▶ Exercise prompt
Output all of the material beneath this line exactly as it is.

▶ Given information
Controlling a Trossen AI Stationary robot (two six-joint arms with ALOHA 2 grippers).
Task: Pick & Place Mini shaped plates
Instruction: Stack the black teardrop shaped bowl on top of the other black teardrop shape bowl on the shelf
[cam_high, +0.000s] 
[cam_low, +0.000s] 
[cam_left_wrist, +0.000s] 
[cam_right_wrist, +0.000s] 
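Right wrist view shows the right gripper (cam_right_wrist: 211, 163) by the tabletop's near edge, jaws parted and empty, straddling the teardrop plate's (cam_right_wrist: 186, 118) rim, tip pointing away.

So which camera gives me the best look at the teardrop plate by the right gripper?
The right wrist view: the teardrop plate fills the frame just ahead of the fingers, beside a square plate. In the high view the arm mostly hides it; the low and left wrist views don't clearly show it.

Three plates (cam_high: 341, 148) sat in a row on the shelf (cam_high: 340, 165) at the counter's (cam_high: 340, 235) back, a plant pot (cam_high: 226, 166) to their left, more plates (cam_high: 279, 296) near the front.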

▶ Reply
Controlling a Trossen AI Stationary robot (two six-joint arms with ALOHA 2 grippers).
Task: Pick & Place Mini shaped plates
Instruction: Stack the black teardrop shaped bowl on top of the other black teardrop shape bowl on the shelf
[cam_high, +0.000s] 
[cam_low, +0.000s] 
[cam_left_wrist, +0.000s] 
[cam_right_wrist, +0.000s] 
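Right wrist view shows the right gripper (cam_right_wrist: 211, 163) by the tabletop's near edge, jaws parted and empty, straddling the teardrop plate's (cam_right_wrist: 186, 118) rim, tip pointing away.

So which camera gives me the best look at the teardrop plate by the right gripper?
The right wrist view: the teardrop plate fills the frame just ahead of the fingers, beside a square plate. In the high view the arm mostly hides it; the low and left wrist views don't clearly show it.

Three plates (cam_high: 341, 148) sat in a row on the shelf (cam_high: 340, 165) at the counter's (cam_high: 340, 235) back, a plant pot (cam_high: 226, 166) to their left, more plates (cam_high: 279, 296) near the front.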

Nothing more remains in this exercise.